▶ How to complete this task
Your reply should contain the whole listing below, repeated exactly, and no images.

▶ Data
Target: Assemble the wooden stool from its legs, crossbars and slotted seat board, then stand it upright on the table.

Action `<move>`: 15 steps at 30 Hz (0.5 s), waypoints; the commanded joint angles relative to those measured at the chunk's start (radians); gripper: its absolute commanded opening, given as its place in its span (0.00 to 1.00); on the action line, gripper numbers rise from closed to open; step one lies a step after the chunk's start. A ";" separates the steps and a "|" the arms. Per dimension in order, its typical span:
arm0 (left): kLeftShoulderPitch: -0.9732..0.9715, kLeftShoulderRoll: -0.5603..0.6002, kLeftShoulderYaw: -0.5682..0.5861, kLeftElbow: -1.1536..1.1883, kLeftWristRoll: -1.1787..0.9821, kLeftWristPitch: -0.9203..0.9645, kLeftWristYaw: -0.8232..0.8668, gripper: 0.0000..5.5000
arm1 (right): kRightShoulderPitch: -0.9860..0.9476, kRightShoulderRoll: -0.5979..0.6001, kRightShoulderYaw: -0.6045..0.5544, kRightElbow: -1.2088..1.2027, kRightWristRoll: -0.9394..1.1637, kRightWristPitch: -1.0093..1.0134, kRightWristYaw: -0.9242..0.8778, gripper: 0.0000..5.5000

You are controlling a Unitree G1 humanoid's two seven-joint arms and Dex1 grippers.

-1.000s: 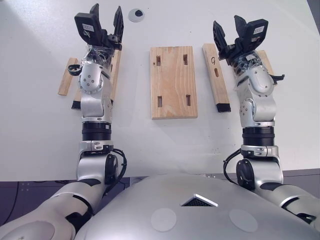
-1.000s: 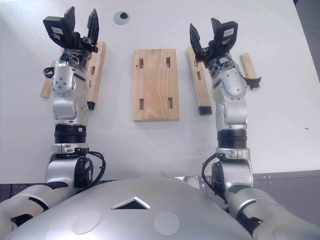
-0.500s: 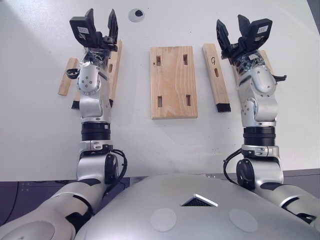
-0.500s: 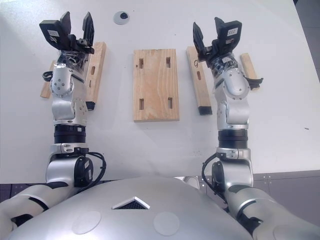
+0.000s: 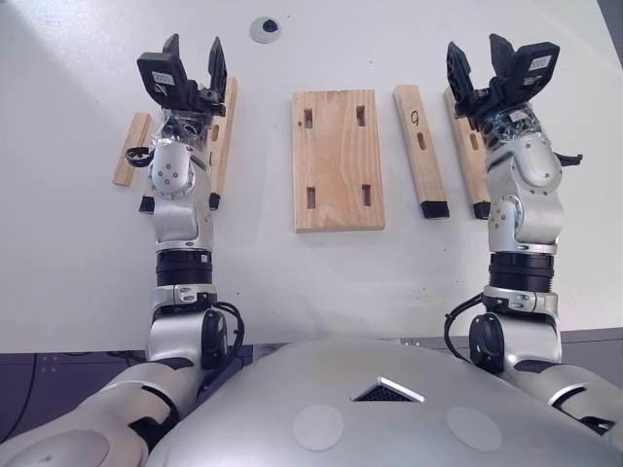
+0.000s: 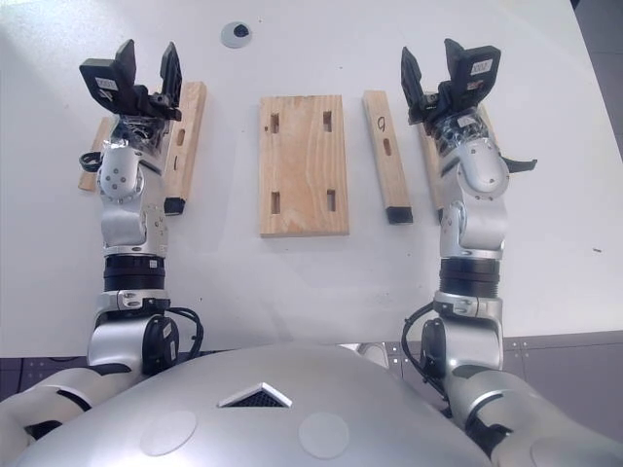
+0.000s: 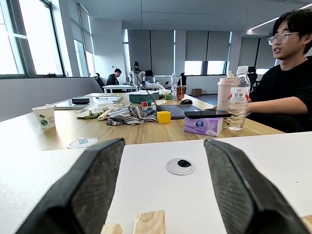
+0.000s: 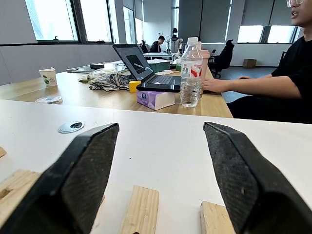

▶ Task answer
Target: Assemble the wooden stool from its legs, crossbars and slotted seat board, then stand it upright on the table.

Action `<move>`: 15 steps at 30 Hz (0.5 s), waypoints; the commanded joint angles relative to those measured at the chunk's start (radians); gripper: its absolute commanded opening, given as its place in its span (0.00 to 1.00); on the action line, gripper numbers rise from closed to open; step one lies a step after the chunk's start. A ";" separates the steps and a "|" the arms. Per dimension in order, its typical span:
arm0 (left): kLeftShoulderPitch: -0.9732..0.9715, kLeftShoulderRoll: -0.5603..0.6002, kLeftShoulderYaw: -0.5682..0.5861, kLeftElbow: -1.1536..1.1883, kLeftWristRoll: -1.1787..0.9821, kLeftWristPitch: -0.9203..0.9645, kLeftWristYaw: -0.8232..0.8668, gripper: 0.0000..5.5000
arm1 (right): kRightShoulderPitch: -0.9860..0.9476, kRightShoulderRoll: -0.5979..0.6001, kRightShoulderYaw: -0.6045..0.5544, kRightElbow: -1.2088..1.2027, kRightWristRoll: -0.9394..1.1637, kRightWristPitch: -1.0093..1.0134, kRightWristYaw: -0.9242..0.8778, gripper: 0.0000..5.5000

You are controlling a Unitree G1 humanoid's two seven-joint arms and Dex1 grippers.

-1.000s: 
-1.000s: 
-0.500s: 
-0.500s: 
+0.000s: 
+0.000s: 
+0.000s: 
+0.000s: 

Nothing else belongs in this output.